Look through the data below for the string "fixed", and copy every line where it turns up.
[DATASET EXTRACT — start]
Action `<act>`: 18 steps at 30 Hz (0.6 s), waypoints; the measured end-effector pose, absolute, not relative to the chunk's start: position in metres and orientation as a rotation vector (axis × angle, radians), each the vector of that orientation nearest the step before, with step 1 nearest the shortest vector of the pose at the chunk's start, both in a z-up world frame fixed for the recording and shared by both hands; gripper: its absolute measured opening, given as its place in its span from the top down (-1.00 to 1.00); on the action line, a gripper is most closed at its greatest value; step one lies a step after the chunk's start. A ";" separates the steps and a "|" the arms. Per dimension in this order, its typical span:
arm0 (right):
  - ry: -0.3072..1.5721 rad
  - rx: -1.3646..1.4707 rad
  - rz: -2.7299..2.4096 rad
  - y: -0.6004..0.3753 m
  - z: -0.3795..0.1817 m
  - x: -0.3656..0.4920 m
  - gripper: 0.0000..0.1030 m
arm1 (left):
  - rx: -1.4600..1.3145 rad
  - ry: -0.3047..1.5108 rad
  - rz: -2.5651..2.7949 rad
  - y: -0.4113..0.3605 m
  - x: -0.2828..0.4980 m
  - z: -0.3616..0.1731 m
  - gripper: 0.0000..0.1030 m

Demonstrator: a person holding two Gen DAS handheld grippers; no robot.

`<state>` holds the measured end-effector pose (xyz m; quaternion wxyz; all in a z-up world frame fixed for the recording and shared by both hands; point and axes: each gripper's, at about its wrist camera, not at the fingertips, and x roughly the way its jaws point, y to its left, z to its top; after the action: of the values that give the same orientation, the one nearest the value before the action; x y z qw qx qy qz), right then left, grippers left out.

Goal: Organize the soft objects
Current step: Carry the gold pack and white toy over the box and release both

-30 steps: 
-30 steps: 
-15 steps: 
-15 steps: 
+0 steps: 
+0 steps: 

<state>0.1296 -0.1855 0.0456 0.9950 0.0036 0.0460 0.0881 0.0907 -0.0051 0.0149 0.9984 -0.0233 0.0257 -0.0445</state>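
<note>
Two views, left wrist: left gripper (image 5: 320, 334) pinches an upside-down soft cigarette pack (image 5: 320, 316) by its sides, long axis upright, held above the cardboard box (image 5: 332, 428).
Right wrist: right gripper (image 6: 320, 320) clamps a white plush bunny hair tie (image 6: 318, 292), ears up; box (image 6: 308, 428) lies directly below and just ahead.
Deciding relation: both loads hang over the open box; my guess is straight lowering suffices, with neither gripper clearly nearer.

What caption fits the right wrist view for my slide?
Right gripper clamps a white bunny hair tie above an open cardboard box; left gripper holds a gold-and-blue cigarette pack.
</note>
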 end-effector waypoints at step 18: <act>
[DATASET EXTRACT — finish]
▸ RESULT
Action `<act>`: 18 steps at 30 Hz (0.6 s), waypoints; the measured end-effector pose, absolute, not relative to the chunk's start: position in metres and orientation as a rotation vector (axis × angle, radians), each the vector of that orientation nearest the step before, with step 1 nearest the shortest vector of the pose at the chunk's start, both in a z-up world frame fixed for the recording and shared by both hands; gripper: its absolute measured opening, given as its place in its span from the top down (-1.00 to 1.00); on the action line, a gripper is most closed at its greatest value; step one lies a step after the chunk's start. A ";" separates the steps and a "|" the arms. Per dimension in this order, its typical span:
`<state>` holds the measured end-effector pose (xyz m; quaternion wxyz; all in a z-up world frame fixed for the recording and shared by both hands; point and axes: each gripper's, at about its wrist camera, not at the fingertips, and x roughly the way its jaws point, y to its left, z to its top; after the action: of the values that give the same orientation, the one nearest the value before the action; x y z qw qx qy qz), right then left, grippers left out.

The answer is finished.